Liquor V contains a mixture of adipic, pimelic, and higher acids which is subjected to further separation treatment by way of recycle through the adipic, oxalic and succinic separation stages being returned to heater Where it is combined with liquor II.

The crystals II from conveyor system 74 are slurried in extractor 96 (FIG. 3) with liquor VII (line 104) derived from a portion of the process not yet discussed but which will be explained presently. The slurrying operation takes place at approximately 100 C. The crystals II become involved in what may be described as concurrent melting and recystallization following which new crystals VI are produced which are recovered by separator 97 and delivered to line 98. Resultant liquor VI contains a mixture of adipic, pimelic and higher acids and is combined in mixer 99 with liquor VIII (line 110) and with additional water.

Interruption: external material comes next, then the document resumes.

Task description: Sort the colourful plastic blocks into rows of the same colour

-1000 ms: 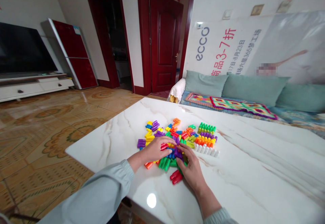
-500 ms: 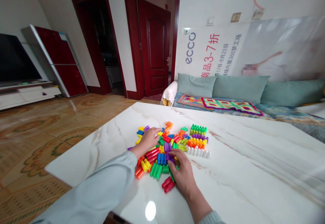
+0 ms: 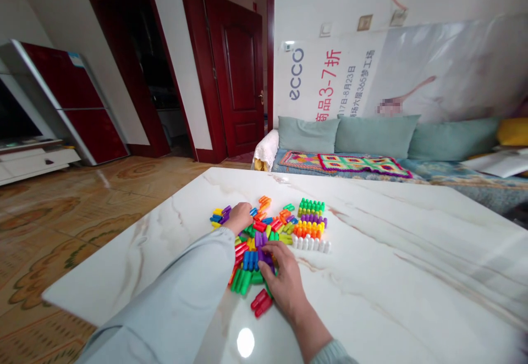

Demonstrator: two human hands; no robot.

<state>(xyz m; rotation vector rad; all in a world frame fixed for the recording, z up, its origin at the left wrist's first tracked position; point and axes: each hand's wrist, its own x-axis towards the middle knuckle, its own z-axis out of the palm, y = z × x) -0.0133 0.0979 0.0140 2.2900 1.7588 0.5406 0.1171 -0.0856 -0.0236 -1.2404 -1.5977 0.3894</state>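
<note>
A loose pile of bright plastic building blocks, shaped like joined pegs, lies on the marble-patterned table (image 3: 371,287). My left hand (image 3: 239,217) is at the far left of the pile, fingers curled down; whatever they hold is hidden. Beside it are blue and orange blocks (image 3: 259,216). My right hand (image 3: 285,279) is at the near right of the pile, thumb and fingers closed around a purple block (image 3: 265,255). Left of that sits a blue block (image 3: 250,260), with a green block (image 3: 241,282) nearer me. A dark red block (image 3: 261,303) lies by my right wrist.
Right of the pile stand sorted rows: green (image 3: 312,206), purple (image 3: 314,219), orange (image 3: 308,232) and white blocks (image 3: 312,243). Behind the table is a sofa with green cushions (image 3: 377,136). A red door (image 3: 239,72) and a red fridge (image 3: 70,100) are farther back.
My left hand has curled inward, and its forearm now covers more of the pile's left side. My right hand stays at the purple block. The whole view has shifted slightly.
</note>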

The mixture is cooled (cooler 100) to a temperature in the region of -100 C., typically 0, following which the material is delivered to a crystallizer 101. Crystals produced here are almost pure adipic acid and are recovered by a separator 102 which as with previous separators is typically a centrifuge or filter press device. Adipic acid crystals thus recovered are delivered in line 103 as a product acid. Separator 97 is also a decanter arrangement wherein intermediate monocarboxylic acids having from about 7 to about 10 carbon atoms are neither crystals nor are they water soluble. These are withdrawn as a separate liquid phase and are delivered to melter 111 as will be described subsequently. Actually the quantity of these acids is small and separation of intermediate acids is not complete since some of them will remain occluded on crystals VI and subsequently on crystals VIII.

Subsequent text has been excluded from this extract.